Some U.S. politicians are talking about another option - setting up a no-fly zone over Syria, similar to the one put in place in the Libyan conflict.
But experts also say such an endeavor would not be sanctioned by the United Nations Security Council, since Russia has made clear it would veto any resolution calling for a no-fly zone. Moscow and China have already vetoed several resolutions urging Mr. Assad to step down.
Some analysts say the lightly armed rebels must get more weapons in order to adequately fight the well-equipped Syrian army.
Several Western nations, including the United States and Britain, have been providing the Syrian opposition with non-lethal assistance, such as communications equipment, medical supplies and water purification kits.

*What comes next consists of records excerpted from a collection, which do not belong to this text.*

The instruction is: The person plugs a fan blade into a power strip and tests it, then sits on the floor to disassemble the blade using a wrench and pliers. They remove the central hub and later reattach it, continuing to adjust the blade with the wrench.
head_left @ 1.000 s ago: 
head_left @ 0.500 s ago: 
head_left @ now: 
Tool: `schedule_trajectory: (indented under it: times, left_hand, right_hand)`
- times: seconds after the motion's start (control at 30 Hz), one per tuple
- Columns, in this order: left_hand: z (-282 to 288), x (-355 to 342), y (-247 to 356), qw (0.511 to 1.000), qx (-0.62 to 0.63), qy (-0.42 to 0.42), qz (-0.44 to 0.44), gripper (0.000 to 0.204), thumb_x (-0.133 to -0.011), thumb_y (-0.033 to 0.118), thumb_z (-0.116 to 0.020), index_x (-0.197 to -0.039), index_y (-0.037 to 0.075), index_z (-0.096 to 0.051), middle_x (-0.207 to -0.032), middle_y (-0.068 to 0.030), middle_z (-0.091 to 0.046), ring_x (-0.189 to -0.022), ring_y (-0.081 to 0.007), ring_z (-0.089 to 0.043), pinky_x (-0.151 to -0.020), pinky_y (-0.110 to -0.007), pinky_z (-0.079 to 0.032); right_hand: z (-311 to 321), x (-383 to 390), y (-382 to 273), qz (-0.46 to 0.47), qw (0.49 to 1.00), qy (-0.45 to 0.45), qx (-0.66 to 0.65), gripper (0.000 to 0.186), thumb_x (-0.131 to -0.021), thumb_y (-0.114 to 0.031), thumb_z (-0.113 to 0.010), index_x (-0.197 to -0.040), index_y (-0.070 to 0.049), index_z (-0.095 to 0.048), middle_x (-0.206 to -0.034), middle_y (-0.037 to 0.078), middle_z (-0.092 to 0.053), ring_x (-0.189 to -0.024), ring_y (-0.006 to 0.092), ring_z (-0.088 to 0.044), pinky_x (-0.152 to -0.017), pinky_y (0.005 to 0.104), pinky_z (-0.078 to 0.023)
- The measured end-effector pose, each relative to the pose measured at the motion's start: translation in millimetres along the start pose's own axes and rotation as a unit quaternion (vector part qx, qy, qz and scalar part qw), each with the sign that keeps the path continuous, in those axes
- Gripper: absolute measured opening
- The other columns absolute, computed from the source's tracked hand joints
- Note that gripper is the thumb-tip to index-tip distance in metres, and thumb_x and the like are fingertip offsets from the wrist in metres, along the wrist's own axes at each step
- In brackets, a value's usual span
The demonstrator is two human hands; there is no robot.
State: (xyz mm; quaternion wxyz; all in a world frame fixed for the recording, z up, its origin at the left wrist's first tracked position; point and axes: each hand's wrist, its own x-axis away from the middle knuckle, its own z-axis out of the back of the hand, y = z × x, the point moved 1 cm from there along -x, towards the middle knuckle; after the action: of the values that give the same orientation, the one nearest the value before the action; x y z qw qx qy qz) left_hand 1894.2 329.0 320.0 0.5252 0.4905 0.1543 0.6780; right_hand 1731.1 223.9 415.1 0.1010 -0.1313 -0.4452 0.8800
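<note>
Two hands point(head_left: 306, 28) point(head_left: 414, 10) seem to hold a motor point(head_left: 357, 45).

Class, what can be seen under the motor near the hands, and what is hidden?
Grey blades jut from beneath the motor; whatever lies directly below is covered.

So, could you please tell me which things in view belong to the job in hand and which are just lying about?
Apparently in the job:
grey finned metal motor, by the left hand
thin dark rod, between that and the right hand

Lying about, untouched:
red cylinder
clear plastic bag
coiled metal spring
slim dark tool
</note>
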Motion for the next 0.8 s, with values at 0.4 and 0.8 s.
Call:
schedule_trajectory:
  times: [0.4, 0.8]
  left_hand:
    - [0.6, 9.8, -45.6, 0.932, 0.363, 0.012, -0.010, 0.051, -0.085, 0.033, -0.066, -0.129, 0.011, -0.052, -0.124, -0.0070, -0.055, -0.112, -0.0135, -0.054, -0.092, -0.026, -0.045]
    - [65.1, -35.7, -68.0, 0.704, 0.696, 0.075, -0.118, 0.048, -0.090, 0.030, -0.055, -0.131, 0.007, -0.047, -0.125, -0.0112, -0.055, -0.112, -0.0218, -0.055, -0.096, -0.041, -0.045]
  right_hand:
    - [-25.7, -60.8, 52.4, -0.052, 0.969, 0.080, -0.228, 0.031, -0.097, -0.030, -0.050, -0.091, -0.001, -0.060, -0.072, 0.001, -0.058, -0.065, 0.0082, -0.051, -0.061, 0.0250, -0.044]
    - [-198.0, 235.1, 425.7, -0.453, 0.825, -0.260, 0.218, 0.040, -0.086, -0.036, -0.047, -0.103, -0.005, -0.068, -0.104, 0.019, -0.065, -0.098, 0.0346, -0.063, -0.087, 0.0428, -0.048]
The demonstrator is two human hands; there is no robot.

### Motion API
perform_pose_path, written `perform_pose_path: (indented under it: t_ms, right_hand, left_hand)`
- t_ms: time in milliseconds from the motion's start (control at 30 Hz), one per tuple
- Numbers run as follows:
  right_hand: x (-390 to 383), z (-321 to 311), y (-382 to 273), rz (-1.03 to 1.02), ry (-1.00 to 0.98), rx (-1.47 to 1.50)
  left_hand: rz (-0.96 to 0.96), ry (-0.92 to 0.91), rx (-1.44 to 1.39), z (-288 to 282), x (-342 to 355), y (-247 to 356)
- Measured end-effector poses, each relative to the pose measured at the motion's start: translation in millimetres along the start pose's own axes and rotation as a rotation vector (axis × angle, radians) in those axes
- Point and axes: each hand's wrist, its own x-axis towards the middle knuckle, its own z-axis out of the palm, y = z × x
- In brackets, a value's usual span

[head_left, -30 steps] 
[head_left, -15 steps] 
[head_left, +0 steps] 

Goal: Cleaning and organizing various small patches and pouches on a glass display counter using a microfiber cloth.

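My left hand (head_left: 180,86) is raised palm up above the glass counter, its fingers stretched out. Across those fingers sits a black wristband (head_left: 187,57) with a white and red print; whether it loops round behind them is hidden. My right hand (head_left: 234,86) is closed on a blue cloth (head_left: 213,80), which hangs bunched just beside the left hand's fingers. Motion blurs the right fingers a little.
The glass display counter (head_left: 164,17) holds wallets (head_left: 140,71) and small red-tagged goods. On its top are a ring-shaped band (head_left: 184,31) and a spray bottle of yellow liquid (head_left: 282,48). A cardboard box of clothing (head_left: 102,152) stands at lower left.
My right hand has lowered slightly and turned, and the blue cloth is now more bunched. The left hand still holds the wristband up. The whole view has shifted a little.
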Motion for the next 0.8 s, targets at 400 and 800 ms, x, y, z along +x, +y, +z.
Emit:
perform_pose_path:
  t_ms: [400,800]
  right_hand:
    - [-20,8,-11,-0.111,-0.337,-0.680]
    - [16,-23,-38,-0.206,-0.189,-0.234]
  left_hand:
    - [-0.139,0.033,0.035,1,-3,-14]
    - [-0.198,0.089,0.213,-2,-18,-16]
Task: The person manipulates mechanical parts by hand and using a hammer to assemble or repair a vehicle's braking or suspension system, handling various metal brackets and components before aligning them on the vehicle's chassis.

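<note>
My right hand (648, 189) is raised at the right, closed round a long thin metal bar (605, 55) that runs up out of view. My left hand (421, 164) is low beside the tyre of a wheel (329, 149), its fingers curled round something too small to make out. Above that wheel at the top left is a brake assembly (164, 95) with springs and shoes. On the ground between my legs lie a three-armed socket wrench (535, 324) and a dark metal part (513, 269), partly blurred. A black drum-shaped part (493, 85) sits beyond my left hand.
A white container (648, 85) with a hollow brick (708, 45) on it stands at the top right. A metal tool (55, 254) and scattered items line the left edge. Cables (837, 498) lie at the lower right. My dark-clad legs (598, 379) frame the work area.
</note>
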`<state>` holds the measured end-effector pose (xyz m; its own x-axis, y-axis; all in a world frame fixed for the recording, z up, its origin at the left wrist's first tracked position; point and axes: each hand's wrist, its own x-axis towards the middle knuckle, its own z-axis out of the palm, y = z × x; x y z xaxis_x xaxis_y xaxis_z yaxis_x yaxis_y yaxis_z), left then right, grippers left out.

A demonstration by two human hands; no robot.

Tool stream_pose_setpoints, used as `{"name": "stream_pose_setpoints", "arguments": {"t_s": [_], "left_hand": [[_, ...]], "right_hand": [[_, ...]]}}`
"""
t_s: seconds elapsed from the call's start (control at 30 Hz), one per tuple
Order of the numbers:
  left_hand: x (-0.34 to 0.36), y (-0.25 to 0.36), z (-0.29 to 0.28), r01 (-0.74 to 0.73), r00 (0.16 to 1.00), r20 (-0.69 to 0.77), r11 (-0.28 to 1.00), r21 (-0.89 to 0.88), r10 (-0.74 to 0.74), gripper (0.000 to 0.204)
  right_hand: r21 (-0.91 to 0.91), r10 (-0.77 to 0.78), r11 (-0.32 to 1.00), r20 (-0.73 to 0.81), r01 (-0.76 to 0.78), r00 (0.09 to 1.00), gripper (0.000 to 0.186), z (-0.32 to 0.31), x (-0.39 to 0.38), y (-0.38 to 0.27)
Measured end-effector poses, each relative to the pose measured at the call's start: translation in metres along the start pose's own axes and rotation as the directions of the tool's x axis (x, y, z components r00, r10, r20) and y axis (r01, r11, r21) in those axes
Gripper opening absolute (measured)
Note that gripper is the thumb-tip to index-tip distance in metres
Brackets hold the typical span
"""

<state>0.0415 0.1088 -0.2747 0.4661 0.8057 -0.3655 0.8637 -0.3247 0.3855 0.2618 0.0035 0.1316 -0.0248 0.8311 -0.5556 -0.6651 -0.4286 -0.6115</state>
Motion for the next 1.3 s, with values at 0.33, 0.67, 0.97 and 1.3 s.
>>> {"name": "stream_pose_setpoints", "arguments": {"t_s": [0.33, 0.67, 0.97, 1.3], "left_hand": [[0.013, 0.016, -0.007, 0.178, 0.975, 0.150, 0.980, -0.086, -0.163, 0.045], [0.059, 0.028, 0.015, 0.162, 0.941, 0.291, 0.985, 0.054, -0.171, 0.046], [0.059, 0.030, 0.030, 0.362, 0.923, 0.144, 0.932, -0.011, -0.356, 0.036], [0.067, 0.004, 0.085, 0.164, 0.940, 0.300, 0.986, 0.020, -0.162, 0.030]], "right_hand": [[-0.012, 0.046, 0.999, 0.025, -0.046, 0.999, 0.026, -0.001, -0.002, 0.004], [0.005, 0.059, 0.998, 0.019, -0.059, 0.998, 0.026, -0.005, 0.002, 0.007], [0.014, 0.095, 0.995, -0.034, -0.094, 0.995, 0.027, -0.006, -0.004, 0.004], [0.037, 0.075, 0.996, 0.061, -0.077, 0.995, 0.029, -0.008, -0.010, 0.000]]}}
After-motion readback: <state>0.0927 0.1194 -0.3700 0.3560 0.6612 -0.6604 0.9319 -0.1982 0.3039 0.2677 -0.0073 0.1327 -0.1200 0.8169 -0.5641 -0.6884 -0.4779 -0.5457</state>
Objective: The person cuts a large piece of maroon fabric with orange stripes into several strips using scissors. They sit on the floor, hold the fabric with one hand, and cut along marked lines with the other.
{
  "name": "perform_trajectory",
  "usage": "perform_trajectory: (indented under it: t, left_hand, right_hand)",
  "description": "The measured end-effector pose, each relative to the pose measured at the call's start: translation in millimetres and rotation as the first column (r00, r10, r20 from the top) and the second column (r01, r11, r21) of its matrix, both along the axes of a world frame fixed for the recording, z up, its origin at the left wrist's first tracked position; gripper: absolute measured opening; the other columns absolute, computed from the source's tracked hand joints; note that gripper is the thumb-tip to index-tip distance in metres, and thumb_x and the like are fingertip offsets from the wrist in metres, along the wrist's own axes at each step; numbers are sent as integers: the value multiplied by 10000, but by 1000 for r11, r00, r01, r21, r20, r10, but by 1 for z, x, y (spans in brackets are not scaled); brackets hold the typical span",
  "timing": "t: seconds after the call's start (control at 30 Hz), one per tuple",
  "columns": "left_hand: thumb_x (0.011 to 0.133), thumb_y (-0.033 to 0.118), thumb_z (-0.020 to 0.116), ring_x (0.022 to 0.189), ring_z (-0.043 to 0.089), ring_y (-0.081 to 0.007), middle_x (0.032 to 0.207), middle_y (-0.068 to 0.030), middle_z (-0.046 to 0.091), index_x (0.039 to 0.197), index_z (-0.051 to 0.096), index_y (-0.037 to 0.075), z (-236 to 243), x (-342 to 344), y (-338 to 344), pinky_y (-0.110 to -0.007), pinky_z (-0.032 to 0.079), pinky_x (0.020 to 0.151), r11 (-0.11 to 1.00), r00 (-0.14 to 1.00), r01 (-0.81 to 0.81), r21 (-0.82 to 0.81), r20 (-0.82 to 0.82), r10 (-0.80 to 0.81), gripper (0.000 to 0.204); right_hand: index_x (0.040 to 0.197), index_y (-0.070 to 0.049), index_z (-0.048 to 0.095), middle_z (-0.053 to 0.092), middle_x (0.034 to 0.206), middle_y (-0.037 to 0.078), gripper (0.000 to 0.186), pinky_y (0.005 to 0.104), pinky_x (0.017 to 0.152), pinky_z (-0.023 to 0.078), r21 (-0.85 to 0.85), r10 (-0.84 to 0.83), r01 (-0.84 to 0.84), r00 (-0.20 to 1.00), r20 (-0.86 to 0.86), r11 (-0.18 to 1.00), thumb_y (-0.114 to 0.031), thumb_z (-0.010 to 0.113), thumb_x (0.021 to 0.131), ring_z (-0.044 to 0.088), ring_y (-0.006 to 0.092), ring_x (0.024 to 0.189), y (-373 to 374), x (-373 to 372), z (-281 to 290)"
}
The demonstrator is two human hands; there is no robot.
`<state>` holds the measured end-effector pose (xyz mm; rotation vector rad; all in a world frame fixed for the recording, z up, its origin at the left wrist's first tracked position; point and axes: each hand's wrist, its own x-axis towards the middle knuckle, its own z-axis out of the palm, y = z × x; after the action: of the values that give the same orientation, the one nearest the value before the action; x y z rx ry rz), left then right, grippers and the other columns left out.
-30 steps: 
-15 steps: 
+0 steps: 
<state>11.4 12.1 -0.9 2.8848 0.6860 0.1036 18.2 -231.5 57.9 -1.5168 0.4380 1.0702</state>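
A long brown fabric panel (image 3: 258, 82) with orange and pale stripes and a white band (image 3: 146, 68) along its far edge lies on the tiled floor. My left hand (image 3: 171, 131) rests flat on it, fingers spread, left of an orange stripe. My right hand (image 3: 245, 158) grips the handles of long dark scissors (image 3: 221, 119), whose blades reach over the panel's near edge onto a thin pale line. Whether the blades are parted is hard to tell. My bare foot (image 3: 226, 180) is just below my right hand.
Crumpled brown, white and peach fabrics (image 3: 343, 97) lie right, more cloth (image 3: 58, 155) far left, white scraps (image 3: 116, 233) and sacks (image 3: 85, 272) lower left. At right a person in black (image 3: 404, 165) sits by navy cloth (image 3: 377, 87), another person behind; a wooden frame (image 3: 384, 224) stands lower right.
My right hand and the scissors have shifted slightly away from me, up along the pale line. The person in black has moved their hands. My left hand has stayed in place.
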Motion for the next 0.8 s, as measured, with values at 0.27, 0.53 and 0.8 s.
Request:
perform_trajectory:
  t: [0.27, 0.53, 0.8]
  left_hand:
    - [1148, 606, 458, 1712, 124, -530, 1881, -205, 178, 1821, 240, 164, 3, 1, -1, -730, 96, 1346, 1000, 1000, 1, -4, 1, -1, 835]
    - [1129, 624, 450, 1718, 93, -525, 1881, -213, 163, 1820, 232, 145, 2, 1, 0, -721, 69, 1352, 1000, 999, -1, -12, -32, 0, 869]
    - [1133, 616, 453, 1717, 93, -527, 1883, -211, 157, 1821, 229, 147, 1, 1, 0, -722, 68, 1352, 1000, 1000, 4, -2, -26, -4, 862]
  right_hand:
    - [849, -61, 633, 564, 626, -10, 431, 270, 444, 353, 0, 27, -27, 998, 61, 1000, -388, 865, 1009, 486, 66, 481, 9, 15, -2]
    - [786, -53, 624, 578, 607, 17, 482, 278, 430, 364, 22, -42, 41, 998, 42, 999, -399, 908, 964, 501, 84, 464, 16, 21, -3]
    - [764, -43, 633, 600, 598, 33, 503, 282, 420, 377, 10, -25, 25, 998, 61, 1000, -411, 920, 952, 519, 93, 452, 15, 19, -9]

Arming insurgents may backfire
Reports also indicate countries like Qatar and Saudi Arabia are either providing funds to various rebel groups to purchase weapons, or are directly supplying them with arms.
But Nadim Shehadi, a Middle East expert with London’s Chatham House, said providing weapons to the insurgents may be a bad move.
“It will backfire, because all these groups that are being armed now, whether for a good cause or not, will have to be disarmed later and that will be a very difficult process,” he said. “A direct military intervention has more legality. It’s easier to get rid of an occupying force than to dismantle militias later.”
Shehadi and others believe the United States must play a leading role now in finding a solution to the Syrian conflict. But others say nothing will happen until after the November presidential election - and even later, in January, when the winner of the election takes office.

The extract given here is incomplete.